Right now i am editing a video using vegas movie studio 6.0. I first learned digital video editing in an avid studio and have gotten fully spoiled. (yes i have done plenty of the old school editing of cutting and splicing 1" tape and running it through a character generator with a waping 80k of memory!!!) I have also used final cut pro along with aftereffects. What a sweet program. It also ran pretty fast as far as rendering. Right now with vegas, it renders a little faster than real time on my P4 3Ghz computer with 2gigs of ram. I also have all SATA drives so its not hurting for speed. My biggest problem i'm running into with vegas (its a great software package for the money), is that i had to edit a bunch of pics into the movie, and it does not want to move large chucks of pics all sequenced to time code very well. It wants to garble them all up. So the workaround i have found for this problem is to render the pic sequence as a movie, then delete out all the individual pics and add the rendered movie in instead. But that is the biggest problem i have found.... Hope this helps.


----------



## soundop (Apr 5, 2008)

ok, im in highschool, but i have experince with the three major video editing, DO NOT USE AVID, i have learned that it is more emitional (no offense to any girls) then a pmsing bipolar girl, if you do use avid, allow 2-3 extra days, as i can gurentee anything that can go wrong will go wrong.

Adobe premier Pro CS3, i have the whole cs3 pack, i love cs3, it has a very easy user interface, just remember to lock and unlcok your video tracks, and fading together is a little weird, until you get the hang of it.

Final Cut Pro, is a really good program, as lng as you have studio, and a large extternal hard drive.



adobe is my recomendation. (i "own" cs3, and avid and edited a movie on final cut with a friend, ive used avid or two years, and adobe for 1)


----------



## forbiddenpluto (Apr 5, 2008)

Trained in college on Final Cut Pro and lucky enough to have it at my HS too.


----------



## erosing (Apr 5, 2008)

So my first question to the TC reguarding rendering times is what are your hardware specs...that'll make a big difference. 

As for what I use, FCP for the last 3 years.
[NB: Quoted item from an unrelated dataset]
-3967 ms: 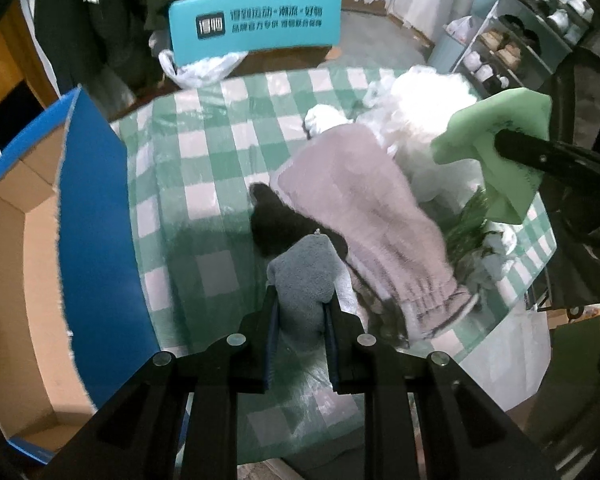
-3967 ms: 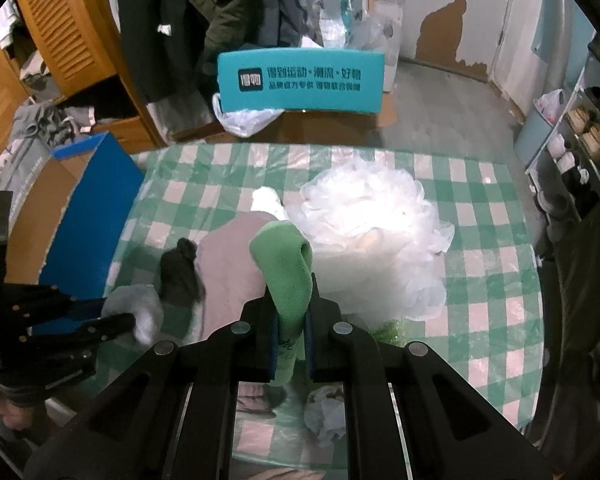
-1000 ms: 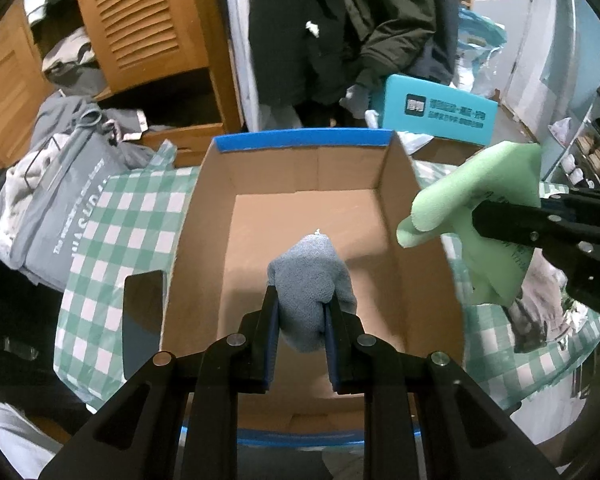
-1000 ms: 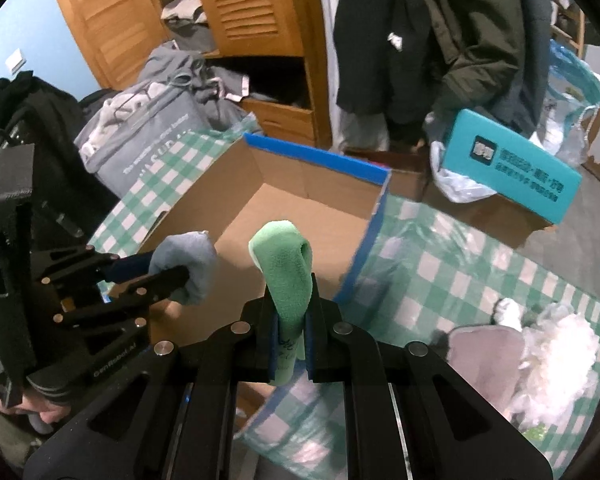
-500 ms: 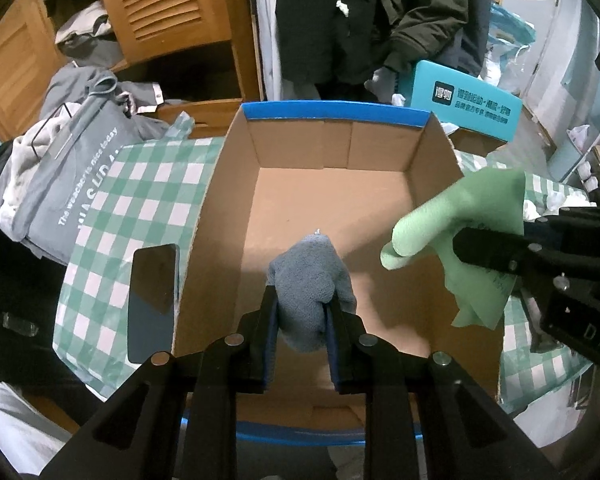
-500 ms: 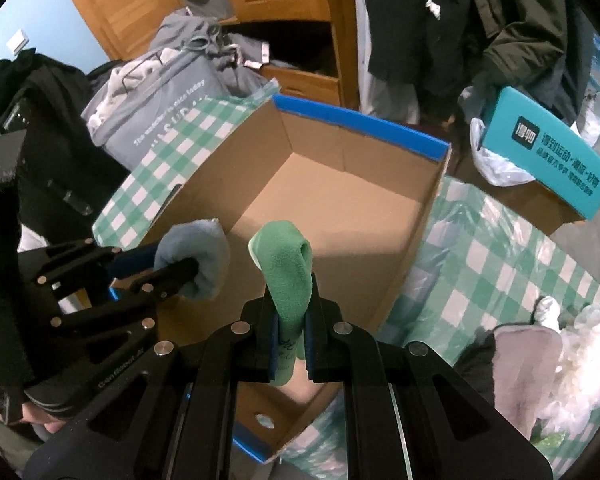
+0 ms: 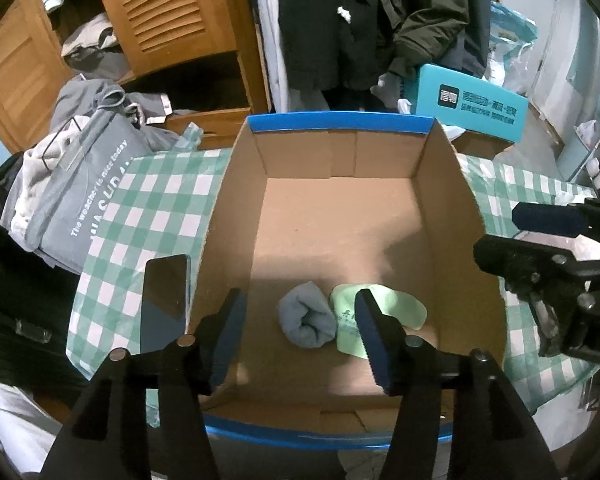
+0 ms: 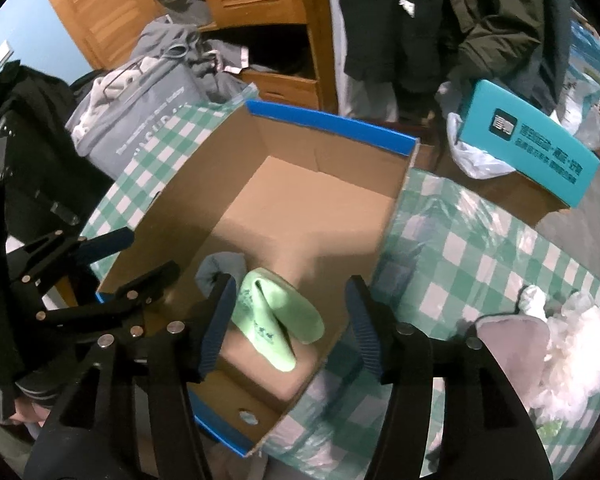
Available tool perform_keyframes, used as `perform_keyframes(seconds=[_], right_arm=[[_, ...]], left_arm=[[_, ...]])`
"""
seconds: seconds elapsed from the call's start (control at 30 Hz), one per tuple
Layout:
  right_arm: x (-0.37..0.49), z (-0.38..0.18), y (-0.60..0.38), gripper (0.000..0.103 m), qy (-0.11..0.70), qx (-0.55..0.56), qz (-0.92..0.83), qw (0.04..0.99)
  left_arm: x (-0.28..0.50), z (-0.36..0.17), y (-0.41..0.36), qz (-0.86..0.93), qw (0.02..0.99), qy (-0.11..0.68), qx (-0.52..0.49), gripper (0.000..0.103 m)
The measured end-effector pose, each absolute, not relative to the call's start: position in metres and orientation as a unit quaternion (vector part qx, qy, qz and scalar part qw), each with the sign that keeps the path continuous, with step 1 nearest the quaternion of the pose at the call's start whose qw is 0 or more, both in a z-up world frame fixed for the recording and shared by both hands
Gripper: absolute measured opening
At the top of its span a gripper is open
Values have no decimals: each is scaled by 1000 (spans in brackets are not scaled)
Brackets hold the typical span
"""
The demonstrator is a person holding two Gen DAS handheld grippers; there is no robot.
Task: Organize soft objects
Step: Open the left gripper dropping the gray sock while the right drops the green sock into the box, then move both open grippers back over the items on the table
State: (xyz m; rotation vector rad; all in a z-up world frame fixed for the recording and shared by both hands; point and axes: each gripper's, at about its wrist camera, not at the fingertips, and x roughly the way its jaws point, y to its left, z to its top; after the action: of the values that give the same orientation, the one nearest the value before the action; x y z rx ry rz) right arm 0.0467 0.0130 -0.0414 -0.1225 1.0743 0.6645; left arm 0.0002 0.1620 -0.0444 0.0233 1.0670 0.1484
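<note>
An open cardboard box [image 7: 340, 224] with blue edges stands on the green checked tablecloth. A rolled grey sock [image 7: 306, 320] and a light green cloth [image 7: 396, 312] lie side by side on its floor near the front wall; both also show in the right wrist view, the grey sock [image 8: 224, 266] and the green cloth [image 8: 278, 320]. My left gripper [image 7: 298, 316] is open and empty above them. My right gripper [image 8: 288, 312] is open and empty over the box's right front corner; it shows in the left wrist view [image 7: 540, 240] at the right.
A black phone [image 7: 166, 292] lies on the cloth left of the box. A grey tote bag [image 7: 72, 200] sits further left. A pinkish-grey cloth [image 8: 512, 336] and a white fluffy puff [image 8: 576, 344] lie on the table to the right. A teal chair back [image 8: 528, 140] stands behind.
Both grippers have opened and let go. The grey sock and the green cloth have dropped onto the box floor. The right gripper has drawn back to the right.
</note>
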Motion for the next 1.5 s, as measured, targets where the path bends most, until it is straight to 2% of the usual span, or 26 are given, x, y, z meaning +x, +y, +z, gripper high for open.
perform_keyframes(seconds=[0.1, 0.37, 1.33, 1.5], right_arm=[[46, -39, 4, 65, 499, -55, 301, 810], [44, -37, -21, 66, 498, -45, 286, 818], [34, -43, -145, 70, 512, 5, 196, 836], [26, -43, -172, 70, 514, 7, 175, 840]], left_arm=[[0, -42, 155, 63, 860, 505, 16, 63], [1, -33, 134, 44, 866, 497, 32, 67], [6, -28, 40, -27, 863, 494, 98, 68], [6, -31, 21, -44, 860, 496, 110, 73]])
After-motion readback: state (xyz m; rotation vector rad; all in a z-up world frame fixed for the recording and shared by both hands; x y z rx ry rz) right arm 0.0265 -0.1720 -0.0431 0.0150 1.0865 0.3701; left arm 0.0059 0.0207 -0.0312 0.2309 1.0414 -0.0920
But I"ve been schooled on Adobe and Pinacle actually, but I prefer FCP all around.


----------



## lieperjp (Apr 6, 2008)

FCP is the way to go - it was relatively easy to learn and very powerful, especially when paired up with Garage Band and Firetype. And this coming from a PC guy. We used it in high school on a top of the line mac, though... I've never used any windows versions, so I couldn't tell you.


----------



## soundop (Apr 8, 2008)

Another advantage to fcp is apples motion


----------



## BingemanJ (Jul 18, 2009)

Im in love with Vegas Pro 9.. I do a lot of live show DVDs and i find that the workflow in Vegas 9 is phenomenal in comparison to Final Cut Express or Final Cut Pro...I have had access to editing suites running Avid, Edius, Final Cut Pro, and Premiere and i still swear by Vegas 9...one of the best products out there on the market...


----------



## NickJones (Jul 18, 2009)

Wow, old thread. Ah well, better add my opinon. I have Final Cut Pro Studio HD, and it runs beautifully on my Hackintosh, not only do you get FCP to edit, but you get motion for all your cool titles, menus, effects and making stuff look like lightsabers.
Nick


----------



## soundman1024 (Jul 31, 2009)

If it's taking 8 hours to render out a DVD you've got something wrong with your workflow or a machine that should have been retired a long time ago. I've had a dvd rendering at work, while I was working in Motion..and while I had an h.264 web compression going on in Compressor. The DVD was still done in under real time. That was an extraordinary case, I don't usually have that much going on, but still over real time rendering if that's all your doing seems a bit much.

If you're getting wild render times like that (4x real time??) you can bet something is wrong with the settings on your Studio 9 timeline.


As for what software I use, at work and school I use Final Cut Studio 2. If I were starting from scratch I'd go with Adobe's Creative Suite on a PC without a doubt. Final Cut Studio 3 just came out a week or two ago and it STILL isn't optimized for multiple cores. The only workaround for that is a quick cluster in Compressor - making a virtual render farm out of one machine for changing the format of an exported video only. They're about 2 years behind technologically I figure. Couple the outdated code with the stability issues I've had (with all of Final Cut Studio - Soundtrack Pro in particular - and OSX even) and it's a mystery to me why FCP is industry standard. I haven't used Premier extensively, but it has always worked fine for me when I have used it, and tight integration with After Effects would be very nice.


----------



## NickJones (Aug 1, 2009)

soundman1024 said:


> It's a mystery to me why FCP is industry standard. I haven't used Premier extensively, but it has always worked fine for me when I have used it, and tight integration with After Effects would be very nice.


Because all the cool people use Mac  I think it's actually because in the old days, Macs were used for all the photo stuff, and then video became possible, and all of the cool creative people were on Mac. I personally use anything I can get my hands on for video, I have a Hakintosh, but it's no the best for video as it's a pretty old machine, so I use Adobe Elements 7 for all my quick video stuff, as if you are just mixing between 2 camera angles, I see no reason to use FCP as Elements can do it just as well.
Nick


----------